Optimizers

6.2.3.2. Optimizers#

The perceptron’s simple update rule works only for linearly separable data. For neural networks - with non-linear activations, many layers, and a non-convex loss landscape - we need a general-purpose learning algorithm: gradient descent.

An optimizer implements a strategy for using the gradient of the loss to update the network weights at each step.

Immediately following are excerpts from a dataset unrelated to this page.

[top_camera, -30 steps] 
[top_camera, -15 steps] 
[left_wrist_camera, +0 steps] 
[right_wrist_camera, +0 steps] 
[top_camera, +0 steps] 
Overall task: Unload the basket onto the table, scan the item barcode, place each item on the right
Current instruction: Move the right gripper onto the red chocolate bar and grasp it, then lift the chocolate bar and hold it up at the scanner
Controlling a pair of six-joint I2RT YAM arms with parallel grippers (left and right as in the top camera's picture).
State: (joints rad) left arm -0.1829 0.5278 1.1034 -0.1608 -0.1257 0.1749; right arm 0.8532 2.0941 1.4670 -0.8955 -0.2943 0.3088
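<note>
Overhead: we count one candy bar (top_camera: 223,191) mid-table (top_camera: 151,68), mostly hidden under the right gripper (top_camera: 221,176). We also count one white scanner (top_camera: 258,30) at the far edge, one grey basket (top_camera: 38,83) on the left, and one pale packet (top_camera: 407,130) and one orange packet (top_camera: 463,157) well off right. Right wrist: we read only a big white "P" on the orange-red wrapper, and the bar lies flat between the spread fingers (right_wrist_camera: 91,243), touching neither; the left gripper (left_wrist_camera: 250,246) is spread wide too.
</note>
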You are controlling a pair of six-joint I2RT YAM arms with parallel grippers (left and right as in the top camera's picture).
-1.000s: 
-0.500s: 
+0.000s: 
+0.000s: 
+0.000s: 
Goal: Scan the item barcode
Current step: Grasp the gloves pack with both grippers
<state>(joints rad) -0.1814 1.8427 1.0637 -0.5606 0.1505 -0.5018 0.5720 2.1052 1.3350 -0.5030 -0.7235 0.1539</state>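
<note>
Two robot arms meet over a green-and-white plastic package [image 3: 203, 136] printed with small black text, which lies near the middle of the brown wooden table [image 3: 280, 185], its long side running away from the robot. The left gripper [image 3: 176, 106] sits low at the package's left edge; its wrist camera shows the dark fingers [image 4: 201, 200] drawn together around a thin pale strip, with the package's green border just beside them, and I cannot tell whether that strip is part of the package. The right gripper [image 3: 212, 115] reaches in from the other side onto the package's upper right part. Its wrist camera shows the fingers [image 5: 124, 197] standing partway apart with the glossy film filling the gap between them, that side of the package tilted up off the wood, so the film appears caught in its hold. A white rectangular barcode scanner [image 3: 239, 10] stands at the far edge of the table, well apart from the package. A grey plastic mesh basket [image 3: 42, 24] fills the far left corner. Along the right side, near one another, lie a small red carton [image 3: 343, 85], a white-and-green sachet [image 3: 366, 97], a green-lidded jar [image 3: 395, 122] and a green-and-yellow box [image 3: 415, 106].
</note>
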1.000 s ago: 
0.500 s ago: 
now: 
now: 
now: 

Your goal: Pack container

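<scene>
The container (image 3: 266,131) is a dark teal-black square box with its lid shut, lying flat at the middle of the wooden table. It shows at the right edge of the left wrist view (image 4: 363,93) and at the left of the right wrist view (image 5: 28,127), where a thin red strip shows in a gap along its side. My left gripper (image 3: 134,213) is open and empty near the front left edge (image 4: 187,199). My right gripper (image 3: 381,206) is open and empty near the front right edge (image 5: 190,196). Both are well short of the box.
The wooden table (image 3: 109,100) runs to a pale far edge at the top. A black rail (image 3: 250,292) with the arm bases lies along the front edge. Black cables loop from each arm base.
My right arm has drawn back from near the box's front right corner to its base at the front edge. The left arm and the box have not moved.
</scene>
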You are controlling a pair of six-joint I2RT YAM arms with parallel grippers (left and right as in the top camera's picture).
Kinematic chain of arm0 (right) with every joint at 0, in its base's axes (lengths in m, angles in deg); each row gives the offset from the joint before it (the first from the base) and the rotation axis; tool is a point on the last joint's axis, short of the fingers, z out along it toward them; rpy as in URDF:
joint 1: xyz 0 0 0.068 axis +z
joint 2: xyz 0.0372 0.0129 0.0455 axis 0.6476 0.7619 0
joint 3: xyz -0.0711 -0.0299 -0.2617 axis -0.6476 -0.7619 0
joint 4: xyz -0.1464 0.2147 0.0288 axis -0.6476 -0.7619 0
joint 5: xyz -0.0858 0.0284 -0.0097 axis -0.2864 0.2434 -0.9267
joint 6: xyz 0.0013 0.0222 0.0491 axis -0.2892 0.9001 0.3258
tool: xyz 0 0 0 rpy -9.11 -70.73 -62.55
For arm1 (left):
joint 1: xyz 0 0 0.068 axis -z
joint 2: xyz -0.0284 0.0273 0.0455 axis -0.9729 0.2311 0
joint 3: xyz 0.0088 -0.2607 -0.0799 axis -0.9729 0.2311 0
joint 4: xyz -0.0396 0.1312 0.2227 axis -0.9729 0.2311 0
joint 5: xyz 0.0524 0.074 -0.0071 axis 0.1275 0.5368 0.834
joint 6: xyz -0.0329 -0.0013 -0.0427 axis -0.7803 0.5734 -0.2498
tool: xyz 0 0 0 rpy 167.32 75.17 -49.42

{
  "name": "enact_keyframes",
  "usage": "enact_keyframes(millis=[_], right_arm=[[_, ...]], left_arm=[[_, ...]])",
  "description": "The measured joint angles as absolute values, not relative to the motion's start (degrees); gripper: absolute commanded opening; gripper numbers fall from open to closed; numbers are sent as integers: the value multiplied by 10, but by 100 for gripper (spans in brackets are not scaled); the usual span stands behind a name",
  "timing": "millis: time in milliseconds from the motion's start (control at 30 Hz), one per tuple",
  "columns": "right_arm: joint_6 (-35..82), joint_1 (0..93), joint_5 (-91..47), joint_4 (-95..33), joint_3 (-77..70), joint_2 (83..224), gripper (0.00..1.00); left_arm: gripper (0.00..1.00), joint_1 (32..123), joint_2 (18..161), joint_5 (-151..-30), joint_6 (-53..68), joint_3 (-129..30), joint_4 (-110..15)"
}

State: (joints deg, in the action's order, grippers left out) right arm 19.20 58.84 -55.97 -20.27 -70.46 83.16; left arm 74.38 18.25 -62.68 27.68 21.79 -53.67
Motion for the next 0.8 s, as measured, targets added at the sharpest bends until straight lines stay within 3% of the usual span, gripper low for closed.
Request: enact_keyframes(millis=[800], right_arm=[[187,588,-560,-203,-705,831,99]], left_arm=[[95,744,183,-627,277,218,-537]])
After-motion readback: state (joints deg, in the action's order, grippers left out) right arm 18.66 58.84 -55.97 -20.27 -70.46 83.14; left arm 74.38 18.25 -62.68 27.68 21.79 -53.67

Choosing the right optimizer (and learning rate) is one of the most important practical decisions when training a neural network.

The Core Idea#

The loss function \(\mathcal{L}(\mathbf{w})\) measures how wrong the current weights are. The gradient \(\nabla_\mathbf{w}\mathcal{L}\) tells us the direction of steepest ascent in weight space. To reduce the loss, we step in the opposite direction:

Key intuition: Imagine standing on a hilly landscape in fog. You cannot see the valley, but you can feel the slope under your feet. To reach the lowest point, always step downhill.

The challenge is choosing how big each step should be, and whether to look at the entire terrain (all data) or just one footstep (one sample) before deciding where to go next.

The Math#

Gradient Descent (Full Batch)#

Compute the gradient over the entire training set, then update once:

\[\mathbf{w} \leftarrow \mathbf{w} - \eta\,\nabla_\mathbf{w}\mathcal{L}(\mathbf{w})\]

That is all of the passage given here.